Dari tinjauan pustaka yang telah kami lakukan dan penelitian terdahulu,
dapat dirumuskan hipotesis sebagai dasar dari dugaan sementara terhadap
variabel-variabel yang dirancang sebagai berikut :
T-1 : Untuk mengetahui apakah ada pengaruh antara kompensasi terhadap
turnover intention karyawan pada PT. Swatama Mega Teknik.
Ho : Tidak ada pengaruh antara kompensasi terhadap turnover intention karyawan
pada PT. Swatama Mega Teknik.
58
Ha : Ada pengaruh antara kompensasi terhadap turnover intention karyawan pada
PT. Swatama Mega Teknik.
T-2 : Untuk mengetahui apakah ada pengaruh antara job insecurity terhadap
turnover intention karyawan pada PT. Swatama Mega Teknik.

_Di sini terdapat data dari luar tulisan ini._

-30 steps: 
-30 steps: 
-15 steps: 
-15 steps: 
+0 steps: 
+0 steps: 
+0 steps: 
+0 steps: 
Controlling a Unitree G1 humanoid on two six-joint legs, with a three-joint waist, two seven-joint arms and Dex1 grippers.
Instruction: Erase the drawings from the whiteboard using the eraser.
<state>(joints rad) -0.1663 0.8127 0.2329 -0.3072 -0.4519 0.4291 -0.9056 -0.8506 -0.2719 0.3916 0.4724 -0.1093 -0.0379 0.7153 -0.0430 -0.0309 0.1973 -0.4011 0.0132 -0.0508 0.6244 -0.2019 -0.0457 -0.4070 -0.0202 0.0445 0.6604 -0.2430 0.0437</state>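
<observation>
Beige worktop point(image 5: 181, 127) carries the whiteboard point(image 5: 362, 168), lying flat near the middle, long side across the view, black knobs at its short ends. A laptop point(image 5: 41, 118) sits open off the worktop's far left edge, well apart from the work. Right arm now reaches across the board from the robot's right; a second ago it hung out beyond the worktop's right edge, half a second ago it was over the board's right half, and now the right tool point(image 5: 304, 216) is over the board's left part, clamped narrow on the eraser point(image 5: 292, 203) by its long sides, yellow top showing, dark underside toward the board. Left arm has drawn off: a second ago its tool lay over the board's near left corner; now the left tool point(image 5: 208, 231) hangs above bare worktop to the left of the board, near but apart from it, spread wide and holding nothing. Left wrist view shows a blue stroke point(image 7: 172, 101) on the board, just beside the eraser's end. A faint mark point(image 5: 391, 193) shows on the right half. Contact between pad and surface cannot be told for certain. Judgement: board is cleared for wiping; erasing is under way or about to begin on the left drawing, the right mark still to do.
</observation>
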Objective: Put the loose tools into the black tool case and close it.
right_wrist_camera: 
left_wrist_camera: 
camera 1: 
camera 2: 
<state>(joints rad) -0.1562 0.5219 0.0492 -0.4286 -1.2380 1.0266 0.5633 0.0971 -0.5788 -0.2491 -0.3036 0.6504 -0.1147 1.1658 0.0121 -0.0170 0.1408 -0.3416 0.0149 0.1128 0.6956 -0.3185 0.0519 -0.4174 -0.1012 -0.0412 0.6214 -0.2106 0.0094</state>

Ho : Tidak ada pengaruh antara job insecurity terhadap turnover intention
karyawan pada PT. Swatama Mega Teknik.
Ha : Ada pengaruh antara job insecurity terhadap turnover intention karyawan
pada PT. Swatama Mega Teknik.
T-3: Untuk mengetahui apakah ada pengaruh antara kompensasi dan
job
insecurity terhadap turnover intention karyawan pada PT. Swatama Mega Teknik.
Ho : Tidak ada pengaruh antara kompensasi dan job insecurity terhadap turnover
intention karyawan pada PT. Swatama Mega Teknik.
Ha : Ada pengaruh antara kompensasi dan
job insecurity terhadap turnover
intention karyawan pada PT. Swatama Mega Teknik.